# Having lots of "127.0.1.1	OPTIONS * HTTP/1.0" apache connections?!



## Greg (Apr 28, 2015)

My extended server status has like 100 of these right now


Srv	PID	Acc	M	CPU SS	Req	Conn	Child	Slot	Client	VHost	Request
0-0	-	0/0/474	. 1.40	12760	0	0.0	0.00	1.98 EDI.TED.IP.XX	127.0.1.1	OPTIONS * HTTP/1.0

Short google on OPTIONS * HTTP/1.0 shows many people having those (but with 127.0.0.1 VHOST instead of mine 127.0.1.1) and general opinion is they are not a concern.

But mine stay there for days and apache would use 100% CPU eventually and make the server useless and need a restart.

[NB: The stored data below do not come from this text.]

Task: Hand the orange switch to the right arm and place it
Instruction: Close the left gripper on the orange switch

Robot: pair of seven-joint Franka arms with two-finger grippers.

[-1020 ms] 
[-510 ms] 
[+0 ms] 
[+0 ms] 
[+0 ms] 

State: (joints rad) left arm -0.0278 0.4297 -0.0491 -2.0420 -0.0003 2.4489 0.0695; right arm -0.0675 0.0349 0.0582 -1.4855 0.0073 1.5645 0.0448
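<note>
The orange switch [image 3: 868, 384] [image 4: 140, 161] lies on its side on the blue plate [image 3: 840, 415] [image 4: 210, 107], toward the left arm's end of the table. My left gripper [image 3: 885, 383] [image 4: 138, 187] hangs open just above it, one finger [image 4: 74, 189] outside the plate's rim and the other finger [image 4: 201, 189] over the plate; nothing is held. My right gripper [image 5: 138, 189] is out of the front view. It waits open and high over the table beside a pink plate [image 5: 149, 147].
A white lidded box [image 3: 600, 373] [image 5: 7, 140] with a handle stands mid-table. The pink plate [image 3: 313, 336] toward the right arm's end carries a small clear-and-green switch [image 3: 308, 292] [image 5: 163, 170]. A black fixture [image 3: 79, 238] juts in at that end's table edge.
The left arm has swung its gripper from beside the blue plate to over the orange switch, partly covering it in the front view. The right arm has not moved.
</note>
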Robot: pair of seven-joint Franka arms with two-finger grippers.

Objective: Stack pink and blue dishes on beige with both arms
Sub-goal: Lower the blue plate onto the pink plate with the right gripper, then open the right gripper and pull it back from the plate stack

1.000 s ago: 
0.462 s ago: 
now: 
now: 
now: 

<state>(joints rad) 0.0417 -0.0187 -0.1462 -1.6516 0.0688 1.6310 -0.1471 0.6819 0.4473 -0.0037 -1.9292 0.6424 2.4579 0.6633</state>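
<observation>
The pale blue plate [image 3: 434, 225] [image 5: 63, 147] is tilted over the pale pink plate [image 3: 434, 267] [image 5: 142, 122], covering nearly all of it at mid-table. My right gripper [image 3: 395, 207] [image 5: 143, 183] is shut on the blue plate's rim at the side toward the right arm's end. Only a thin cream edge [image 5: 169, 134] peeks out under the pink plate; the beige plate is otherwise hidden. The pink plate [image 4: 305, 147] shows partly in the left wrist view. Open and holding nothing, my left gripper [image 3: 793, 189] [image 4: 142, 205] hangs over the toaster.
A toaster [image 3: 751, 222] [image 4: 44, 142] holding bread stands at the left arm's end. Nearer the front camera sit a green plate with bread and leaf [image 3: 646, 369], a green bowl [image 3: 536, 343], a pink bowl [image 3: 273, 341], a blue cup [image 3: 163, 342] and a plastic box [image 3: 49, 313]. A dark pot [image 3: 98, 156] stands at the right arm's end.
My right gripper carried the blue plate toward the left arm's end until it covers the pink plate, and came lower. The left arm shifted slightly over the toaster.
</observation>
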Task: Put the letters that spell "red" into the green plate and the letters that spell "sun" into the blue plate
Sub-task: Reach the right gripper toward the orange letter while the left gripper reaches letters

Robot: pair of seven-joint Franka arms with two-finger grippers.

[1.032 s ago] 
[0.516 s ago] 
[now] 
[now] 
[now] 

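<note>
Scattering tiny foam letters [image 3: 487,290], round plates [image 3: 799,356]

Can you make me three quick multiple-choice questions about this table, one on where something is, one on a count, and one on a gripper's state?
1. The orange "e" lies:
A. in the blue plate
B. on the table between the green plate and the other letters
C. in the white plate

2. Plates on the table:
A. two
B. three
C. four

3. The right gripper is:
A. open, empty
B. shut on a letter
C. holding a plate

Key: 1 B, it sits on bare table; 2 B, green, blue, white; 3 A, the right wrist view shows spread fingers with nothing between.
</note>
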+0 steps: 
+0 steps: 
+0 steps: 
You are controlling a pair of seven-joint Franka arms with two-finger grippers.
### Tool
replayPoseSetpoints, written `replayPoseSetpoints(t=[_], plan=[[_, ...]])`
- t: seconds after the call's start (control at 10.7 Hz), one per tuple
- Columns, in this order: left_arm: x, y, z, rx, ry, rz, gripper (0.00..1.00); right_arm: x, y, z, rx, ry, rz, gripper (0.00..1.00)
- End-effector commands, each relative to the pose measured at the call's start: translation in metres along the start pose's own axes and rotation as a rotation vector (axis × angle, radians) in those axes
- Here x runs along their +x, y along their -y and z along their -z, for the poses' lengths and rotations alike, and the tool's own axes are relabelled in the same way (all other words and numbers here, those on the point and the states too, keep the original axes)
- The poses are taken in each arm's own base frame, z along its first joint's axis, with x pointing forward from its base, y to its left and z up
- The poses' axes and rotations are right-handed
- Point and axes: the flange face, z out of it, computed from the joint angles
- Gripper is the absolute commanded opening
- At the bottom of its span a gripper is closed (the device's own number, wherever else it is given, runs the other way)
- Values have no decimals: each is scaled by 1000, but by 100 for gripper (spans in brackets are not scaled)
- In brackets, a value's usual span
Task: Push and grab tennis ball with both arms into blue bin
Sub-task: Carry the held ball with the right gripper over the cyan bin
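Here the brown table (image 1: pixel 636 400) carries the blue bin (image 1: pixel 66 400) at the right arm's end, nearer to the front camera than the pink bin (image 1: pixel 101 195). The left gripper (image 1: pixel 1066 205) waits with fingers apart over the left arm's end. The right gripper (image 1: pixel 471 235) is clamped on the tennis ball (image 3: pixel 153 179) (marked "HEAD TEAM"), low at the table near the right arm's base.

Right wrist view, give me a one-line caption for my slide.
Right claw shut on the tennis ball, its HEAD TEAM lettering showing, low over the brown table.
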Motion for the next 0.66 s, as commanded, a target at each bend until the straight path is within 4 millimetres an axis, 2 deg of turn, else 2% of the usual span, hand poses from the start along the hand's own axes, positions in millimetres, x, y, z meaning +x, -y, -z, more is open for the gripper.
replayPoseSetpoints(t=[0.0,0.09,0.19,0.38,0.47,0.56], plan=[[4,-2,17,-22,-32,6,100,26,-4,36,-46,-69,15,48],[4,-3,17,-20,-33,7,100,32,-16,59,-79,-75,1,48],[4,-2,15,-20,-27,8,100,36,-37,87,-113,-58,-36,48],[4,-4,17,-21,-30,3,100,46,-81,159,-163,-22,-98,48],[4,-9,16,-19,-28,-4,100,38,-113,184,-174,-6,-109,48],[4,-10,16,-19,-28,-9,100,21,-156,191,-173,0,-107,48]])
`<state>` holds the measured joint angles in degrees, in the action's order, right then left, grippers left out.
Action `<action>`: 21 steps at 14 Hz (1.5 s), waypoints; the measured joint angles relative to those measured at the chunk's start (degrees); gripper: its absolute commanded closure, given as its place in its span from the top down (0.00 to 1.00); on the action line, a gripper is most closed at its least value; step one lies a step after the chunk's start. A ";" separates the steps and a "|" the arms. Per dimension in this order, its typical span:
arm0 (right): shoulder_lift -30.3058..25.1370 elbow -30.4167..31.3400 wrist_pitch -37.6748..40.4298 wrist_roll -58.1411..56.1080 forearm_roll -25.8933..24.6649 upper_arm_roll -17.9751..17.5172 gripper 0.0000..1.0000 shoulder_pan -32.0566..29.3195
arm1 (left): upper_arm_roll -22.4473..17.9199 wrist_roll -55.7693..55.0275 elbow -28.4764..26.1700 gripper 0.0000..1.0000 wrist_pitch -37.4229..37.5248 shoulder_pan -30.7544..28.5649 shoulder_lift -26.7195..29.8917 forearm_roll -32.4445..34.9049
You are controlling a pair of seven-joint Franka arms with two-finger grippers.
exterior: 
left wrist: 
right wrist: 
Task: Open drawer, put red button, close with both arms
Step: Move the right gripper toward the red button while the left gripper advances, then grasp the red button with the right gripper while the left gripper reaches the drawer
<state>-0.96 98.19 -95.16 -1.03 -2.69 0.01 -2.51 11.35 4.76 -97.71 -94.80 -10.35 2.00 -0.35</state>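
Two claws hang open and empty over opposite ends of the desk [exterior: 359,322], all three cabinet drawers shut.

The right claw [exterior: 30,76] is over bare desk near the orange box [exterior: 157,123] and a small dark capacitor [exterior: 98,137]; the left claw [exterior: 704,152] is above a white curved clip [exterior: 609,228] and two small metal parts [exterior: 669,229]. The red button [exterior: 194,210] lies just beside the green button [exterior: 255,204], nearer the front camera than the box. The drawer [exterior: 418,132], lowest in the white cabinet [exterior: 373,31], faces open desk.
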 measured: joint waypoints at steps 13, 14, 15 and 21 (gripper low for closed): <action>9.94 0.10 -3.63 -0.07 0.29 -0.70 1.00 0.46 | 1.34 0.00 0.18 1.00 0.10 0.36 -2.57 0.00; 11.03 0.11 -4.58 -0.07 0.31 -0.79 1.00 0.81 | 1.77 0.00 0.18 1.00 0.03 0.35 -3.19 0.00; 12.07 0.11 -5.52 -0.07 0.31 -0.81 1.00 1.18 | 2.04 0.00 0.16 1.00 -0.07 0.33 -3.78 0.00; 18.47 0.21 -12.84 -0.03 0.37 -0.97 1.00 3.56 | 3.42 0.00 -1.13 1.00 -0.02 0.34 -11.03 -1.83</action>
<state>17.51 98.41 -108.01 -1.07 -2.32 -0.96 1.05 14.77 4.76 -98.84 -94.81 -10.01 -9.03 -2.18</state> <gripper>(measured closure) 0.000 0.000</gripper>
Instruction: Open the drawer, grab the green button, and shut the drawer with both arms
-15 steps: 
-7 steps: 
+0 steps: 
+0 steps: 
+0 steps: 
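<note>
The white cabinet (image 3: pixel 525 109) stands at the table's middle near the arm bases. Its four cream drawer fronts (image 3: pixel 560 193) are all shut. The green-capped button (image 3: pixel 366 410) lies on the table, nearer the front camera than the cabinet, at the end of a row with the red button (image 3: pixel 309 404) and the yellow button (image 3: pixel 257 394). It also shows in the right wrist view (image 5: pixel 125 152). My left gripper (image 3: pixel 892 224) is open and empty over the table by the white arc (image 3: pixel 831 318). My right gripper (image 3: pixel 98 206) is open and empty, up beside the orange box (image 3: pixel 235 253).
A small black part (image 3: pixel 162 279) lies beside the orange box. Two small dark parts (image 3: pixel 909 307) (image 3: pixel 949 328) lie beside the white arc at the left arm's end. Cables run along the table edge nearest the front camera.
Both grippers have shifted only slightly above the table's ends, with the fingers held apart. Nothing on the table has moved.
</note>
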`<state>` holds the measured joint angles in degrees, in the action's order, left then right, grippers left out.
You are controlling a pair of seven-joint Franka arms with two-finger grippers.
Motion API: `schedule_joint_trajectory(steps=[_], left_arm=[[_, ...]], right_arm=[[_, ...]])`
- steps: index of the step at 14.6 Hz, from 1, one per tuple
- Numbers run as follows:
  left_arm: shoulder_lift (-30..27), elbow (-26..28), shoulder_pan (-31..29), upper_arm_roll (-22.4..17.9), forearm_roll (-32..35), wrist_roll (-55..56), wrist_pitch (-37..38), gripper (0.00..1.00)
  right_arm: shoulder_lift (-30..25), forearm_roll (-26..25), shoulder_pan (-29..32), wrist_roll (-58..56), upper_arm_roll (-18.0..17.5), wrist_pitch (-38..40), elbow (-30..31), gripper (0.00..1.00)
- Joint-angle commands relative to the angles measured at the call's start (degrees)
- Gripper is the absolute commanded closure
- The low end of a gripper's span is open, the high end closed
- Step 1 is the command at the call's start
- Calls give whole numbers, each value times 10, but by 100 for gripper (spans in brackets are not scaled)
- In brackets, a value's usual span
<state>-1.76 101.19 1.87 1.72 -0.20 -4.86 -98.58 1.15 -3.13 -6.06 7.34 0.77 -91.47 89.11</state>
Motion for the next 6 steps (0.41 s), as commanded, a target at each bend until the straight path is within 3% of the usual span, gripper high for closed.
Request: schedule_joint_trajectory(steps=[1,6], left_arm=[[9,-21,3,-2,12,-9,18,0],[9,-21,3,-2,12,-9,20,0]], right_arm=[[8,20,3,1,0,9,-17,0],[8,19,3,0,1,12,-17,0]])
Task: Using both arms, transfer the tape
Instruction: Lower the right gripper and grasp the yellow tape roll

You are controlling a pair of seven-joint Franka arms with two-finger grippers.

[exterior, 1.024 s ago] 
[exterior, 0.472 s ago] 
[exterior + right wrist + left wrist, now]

Right now it takes few days for this to get at this point.

And thhose requests are like 95% of all.


----------



## zzrok (Apr 28, 2015)

The . under M and the - under PID indicate that there is no current process associated with that line.  This is a natural part of Apache creating new processes to service requests and then killing them when the number of requests goes down.  StartServers, MinSpareServers, MaxSpareServers, and MaxRequestWorkers are used to configure that behavior.  You will notice there will never be more status lines than the number defined in MaxRequestWorkers (at least for prefork, which I'm pretty sure is the MPM you are using).

The upshot is that, yes, you can ignore those lines.  They do not represent resources currently being consumed on your system.  They are empty slots that may be used in the future if request volume goes high enough.


----------



## mojeda (Apr 28, 2015)

Debian based distros will put 127.0.0.1 as localhost, while 127.0.1.1 will be your actual hostname.

It's still a loopback ip and works the same as 127.0.0.1 however it won't resolve the same.


----------



## Greg (Apr 28, 2015)

So, I have to look for the reasons for the CPU usage by apache somewhere else?

But if none of the other apache slots is anything significant what else it might be?


----------



## al3xt (Apr 28, 2015)

what kind of web app/services you hosted on apache? The more service request from the apps itself will create more of these apache processes overtime.


----------



## Greg (Apr 29, 2015)

well mostly WP sites

they were causing problems before but before i narrowed it down to wp-login.php and xmlrpc.php whcih are now server wide blocked in the nginx template

before they were filling up the processes in extended status and it was obvious

now i really can't narrow it down

before it was crashing up to twice per day (before blocking the files above), now like once per week but still.....not nice


----------



## HalfEatenPie (Apr 29, 2015)

Has this increased recently?

Because wordpress recently released two updates to their platform that were mostly security fixes.


----------



## Greg (Apr 29, 2015)

No, those WPs haven't been updated for  a while.


----------



## al3xt (Apr 29, 2015)

You should try update your WP sites to the latest version to avoid any potential fixed exploits. Then monitor again. This might not solved 100%, but atleast it narrowed down your scope of problem until you find the root cause.


----------



## Greg (Apr 30, 2015)

Nah, it will break too much stuff. Those haven't been updated for a while and have plenty of plug-ins. It will be a nightmare. and we are talking about 100 sites here.

And still it will be a shot in the dark. I would prefer to identify the problem and fix just that. Not break 100 other things


----------



## Greg (May 2, 2015)

Do you guys think adding a cron job to restart apache once per day or so is viable solution at all?
I mean it feels more like masking the problem instead of fixing it but at this point i'm out of options?

as a side note vestacp reports the LoadAverage: 3.27 with 2 days uptime

uptime in terminal gives this

 09:22:01 up 2 days,  5:38,  2 users,  load average: 0.71, 5.06, 5.10
 

it's a 2 core vps

i'm not sure how read LoadAverage but kinda have the feeling this is high?


----------